# Almost got an AR 15 today



## Shipwreck (Jan 26, 2006)

Currently I have a Steyr AUG and a PS90 carbine. I just recently got a S&W M&P 15-22 carbine.. That kinda set me after lusting after an AR (a real one)... Also, it would be nice to have a 5.56 carbine that is lighter than my AUG (my full loaded AUG with my reflex sight and light weighs in at 10lbs).

I have six identical Beretta 92s with night sights and a few other identical mods. As many here know, I am a Beretta nut.. But to pay for an AR, I would have to sell at least two...

Well, this morning I went to the gun show to MAYBE buy an AR... At the gun show... I got... nothing. 

For DI, I liked the Daniel Defense ones the best. But not enough to sell two-three Beretta 92s with night sights (that I just got).

I also liked the Sig 516. If I were to buy today, I may have gotten that over my Steyr AUG. However, if I get either later, it'll just have to be saving up for it. I don't wanna sink 3 Berettas out for it. Didn't wanna get it THAT much... It didn't speak to me that way...

Then, a couple hours ago, I was at the local shop - ALMOST bought a new quadrail S&W AR with magpul sights front and rear sights for $1k. So close. I even went back 2x. I just don't wanna sell 2 Berettas... Plus, I'd have to pull my spare Eotech from the 15-22 rifle to put on a new AR... (So, I'd have to get a new optic for it)

I just picked up 3 of those 92s with factory night sights in the past 2 months. All 6 are set up exactly the same.
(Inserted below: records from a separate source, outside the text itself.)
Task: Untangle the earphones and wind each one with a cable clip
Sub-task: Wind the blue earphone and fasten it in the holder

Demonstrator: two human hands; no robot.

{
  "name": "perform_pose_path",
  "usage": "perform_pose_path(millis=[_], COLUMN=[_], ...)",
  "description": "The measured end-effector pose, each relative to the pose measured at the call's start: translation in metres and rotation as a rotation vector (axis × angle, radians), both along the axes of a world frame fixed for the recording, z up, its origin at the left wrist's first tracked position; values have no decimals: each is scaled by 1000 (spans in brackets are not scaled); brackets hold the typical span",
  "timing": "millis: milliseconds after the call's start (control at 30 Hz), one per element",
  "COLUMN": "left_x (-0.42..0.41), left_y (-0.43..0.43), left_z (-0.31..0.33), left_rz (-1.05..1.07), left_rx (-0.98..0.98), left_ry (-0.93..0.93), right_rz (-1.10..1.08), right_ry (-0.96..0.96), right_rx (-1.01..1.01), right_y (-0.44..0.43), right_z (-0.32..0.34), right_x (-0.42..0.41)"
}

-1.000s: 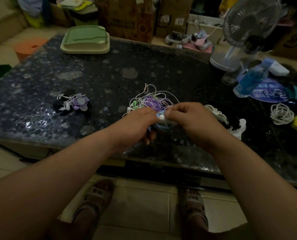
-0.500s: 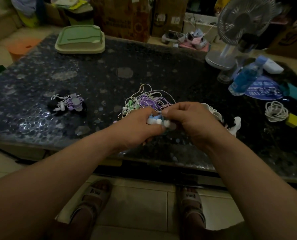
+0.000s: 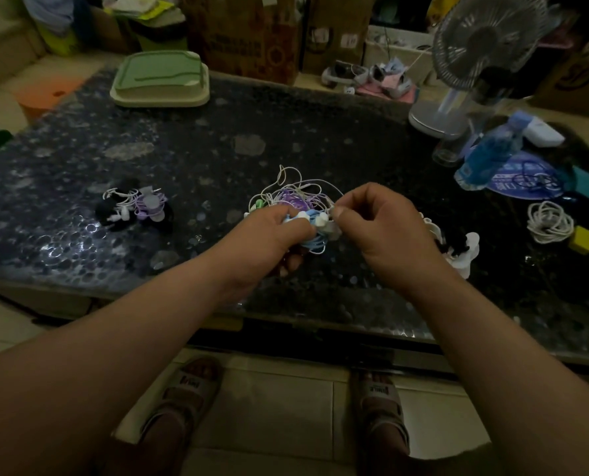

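Drawn slightly apart since a moment ago, both hands work the blue earphones (image 3: 315,231) above the table (image 3: 217,159); left hand (image 3: 272,231) grips the bundle, right hand (image 3: 379,221) pinches a strand; probably untangling; tangled pile (image 3: 296,194) waits behind.

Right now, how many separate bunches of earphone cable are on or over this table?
4 visible: wound bundle at left, tangled pile behind the hands, blue set held by both hands, white coil at right. More may be hidden.

Dim and underexposed, with soft glare on the tabletop (image 3: 59,242), wide-angle bending at the edges, slight blur.
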State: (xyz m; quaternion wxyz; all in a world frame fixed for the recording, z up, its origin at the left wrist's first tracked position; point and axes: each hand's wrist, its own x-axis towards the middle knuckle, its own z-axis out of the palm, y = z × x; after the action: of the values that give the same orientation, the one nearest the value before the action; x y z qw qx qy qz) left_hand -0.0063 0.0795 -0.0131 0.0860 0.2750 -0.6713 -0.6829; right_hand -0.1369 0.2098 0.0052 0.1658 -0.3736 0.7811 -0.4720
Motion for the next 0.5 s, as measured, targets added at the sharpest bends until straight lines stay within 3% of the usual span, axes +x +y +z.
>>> perform_pose_path(millis=[133,400,500], left_x=[-1,-1,-3], left_y=[-2,-1,0], left_z=[-1,-2,-4], left_rz=[31,67,110], left_rx=[103,157,192], left_ry=[12,-32,0], right_rz=[118,225,236], right_ry=[17,314,251], right_rx=[-20,18,13], right_y=[3,8,7], right_z=[2,-3,-2], right_x=[-1,2,3])
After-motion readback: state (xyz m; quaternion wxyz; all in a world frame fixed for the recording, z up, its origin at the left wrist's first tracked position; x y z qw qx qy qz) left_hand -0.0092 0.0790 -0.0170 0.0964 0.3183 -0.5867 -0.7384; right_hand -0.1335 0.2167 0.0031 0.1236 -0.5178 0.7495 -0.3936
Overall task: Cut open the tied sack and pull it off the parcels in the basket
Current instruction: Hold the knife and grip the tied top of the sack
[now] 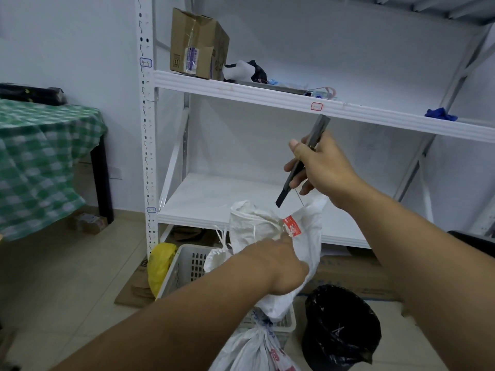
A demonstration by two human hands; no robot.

But, I already got rid of one (a 7th one - but it had no night sights) a few weeks ago to get that S&W MP 15-22... I don't think I wanna let 2 more go... 
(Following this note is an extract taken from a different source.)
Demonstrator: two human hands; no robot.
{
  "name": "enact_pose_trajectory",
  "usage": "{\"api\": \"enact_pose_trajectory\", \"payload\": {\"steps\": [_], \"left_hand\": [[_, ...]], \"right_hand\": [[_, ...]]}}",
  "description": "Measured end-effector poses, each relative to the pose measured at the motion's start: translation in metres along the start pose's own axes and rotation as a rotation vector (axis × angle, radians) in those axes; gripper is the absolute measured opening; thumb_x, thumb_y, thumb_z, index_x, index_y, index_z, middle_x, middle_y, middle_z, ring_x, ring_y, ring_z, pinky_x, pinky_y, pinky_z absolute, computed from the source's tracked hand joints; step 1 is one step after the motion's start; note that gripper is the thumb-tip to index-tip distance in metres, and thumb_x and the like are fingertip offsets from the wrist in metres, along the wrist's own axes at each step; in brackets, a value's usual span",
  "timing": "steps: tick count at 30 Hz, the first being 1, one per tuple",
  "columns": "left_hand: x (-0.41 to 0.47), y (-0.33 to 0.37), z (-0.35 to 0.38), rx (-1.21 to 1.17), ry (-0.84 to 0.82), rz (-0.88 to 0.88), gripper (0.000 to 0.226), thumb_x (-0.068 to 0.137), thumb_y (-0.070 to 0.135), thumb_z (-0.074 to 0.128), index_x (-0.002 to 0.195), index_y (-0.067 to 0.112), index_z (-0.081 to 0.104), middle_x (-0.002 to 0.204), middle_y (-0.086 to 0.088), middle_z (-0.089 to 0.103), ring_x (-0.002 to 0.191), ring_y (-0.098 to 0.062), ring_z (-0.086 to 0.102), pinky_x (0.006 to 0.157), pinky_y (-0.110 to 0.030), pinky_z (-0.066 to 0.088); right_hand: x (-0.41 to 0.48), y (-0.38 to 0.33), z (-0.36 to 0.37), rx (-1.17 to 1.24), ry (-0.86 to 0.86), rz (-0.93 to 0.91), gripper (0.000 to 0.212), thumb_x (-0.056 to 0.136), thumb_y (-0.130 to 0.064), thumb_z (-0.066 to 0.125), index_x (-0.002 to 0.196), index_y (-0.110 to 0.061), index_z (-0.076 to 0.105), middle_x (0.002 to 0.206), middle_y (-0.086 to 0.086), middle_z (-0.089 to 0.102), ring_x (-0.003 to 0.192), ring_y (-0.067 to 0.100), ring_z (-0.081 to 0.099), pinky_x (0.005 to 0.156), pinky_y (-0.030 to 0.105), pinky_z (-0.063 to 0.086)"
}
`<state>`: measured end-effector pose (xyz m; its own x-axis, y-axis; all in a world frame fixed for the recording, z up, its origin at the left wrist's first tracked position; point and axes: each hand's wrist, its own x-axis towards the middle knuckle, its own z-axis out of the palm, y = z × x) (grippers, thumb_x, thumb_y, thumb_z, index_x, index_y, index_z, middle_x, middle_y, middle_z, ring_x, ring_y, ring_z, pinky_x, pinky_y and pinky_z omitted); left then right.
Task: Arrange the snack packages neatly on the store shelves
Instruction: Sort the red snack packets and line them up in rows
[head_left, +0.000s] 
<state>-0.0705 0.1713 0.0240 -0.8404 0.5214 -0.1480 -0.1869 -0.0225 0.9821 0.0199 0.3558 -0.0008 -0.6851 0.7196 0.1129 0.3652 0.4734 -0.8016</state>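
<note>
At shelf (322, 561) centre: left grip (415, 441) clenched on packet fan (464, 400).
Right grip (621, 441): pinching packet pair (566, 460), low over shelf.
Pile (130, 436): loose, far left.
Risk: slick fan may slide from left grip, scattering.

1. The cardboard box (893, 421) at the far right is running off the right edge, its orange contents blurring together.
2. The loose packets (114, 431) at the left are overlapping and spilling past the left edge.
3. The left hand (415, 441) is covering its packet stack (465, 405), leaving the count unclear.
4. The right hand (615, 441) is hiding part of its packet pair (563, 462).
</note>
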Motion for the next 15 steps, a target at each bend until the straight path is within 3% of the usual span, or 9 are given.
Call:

I know they are 6 EXACTLY the same guns. But after a 16 year gun buying odyssey of constantly chasing the next gun while I sell something to cover it... I have my perfect handguns for me... I'm already down from a high of 9 Berettas earlier this year (different variants at that time). 

I just can't do it 

Plus, I shoot pistols 1-2x a month. I shoot rifles MAYBE 3x a year on a good year. Sometimes 1x a year....

For a lighter carbine, I will settle for the PS90 I suppose... It's a decision I can't win at... I will regret selling two-three guns to get it. Or, I will be lusting after the carbine everytime I go to the gun store


----------



## Raylan (May 18, 2013)

I know the feeling shipwreck, I lust after all sorts of guns at my local shop. maybe that's why they call gun pics gun porn! I was thinking about building vs. buying and had a talk with my local gun shop guru. He brought up the point that built AR's resale value are much lower than the money and effort put into making 'em. My thought is once you have taken the time to build one, why in the world would you ever sell it?! The jury is still out, but I will have an AR sooner or later. That Sig you mentioned is awful pretty, me being a Sig fan!


----------



## Shipwreck (Jan 26, 2006)

Made up my mind somewhat, in regard of what i would want to buy... i decided that I would want the Sig516 over any DI, despite the extra weight.. And, I would have to sell three guns for that...

Well, I just spent like 40 min looking at my 92s, and playing with my Aug and that M&P 15-22 as a substitute for an AR.. To decide what I wanna do... I think I'll just hold steady and just keep what I have...


----------



## denner (Jun 3, 2011)

Sig 516 over a DD? mmmm, that would be a tough one for me, however, I've read solid reviews on the Sig 516, but I still don't think I could do it.. The only advantage I see is if you wanted to do some suppressed shooting and quicker cleaning.


----------



## Shipwreck (Jan 26, 2006)

Well, the reason I would want a piston AR IS because of the cleaning aspect. My AUG is a piston setup, and is much easier to clean. The only part I really have to scrub is the piston itself


----------



## Shipwreck (Jan 26, 2006)

I am still wrestling with this issue, but I think common sense will prevail :smt082

I shoot handguns much more often than rifles. I do have two self defense carbines now. In all likelihood, if I ever needed to depend myself, it would be with a handgun and not a rifle. I will miss having some of my handguns if I sell 3 - which I would have to do to get what I want. That would ultimately only leave me with 2, as I have plans to eventually give one to my son.

After I shoot my new AUG another couple of times, I probably won't go shoot it again for a year. Why drop $1500 + $450 for another optic (and, I'd have to come up with that extra $). Yes, I WANT it - but why go to all that trouble... It's not like I NEED it...

And, at first this was a goal to get a lighter carbine (lighter than the AUG). Now, it's come back to not wanting the lighter DI - but my original second choice when I got the AUG - a Sig 516... Once I get a 1pound Mepro reflex sight on it, it ain't gonna be any lighter when fully loaded... I don't wanna pull the eotech off my 15-22 carbine afterall...

What is most irritating is that 1/2 way thru typing this post... Thinking I have my mind made up to NOT buy it... And, at the 3rd paragraph mark - I've changed my mind again and then I want it :smt082


:smt102:smt102:smt102:smt102:smt102:smt102


----------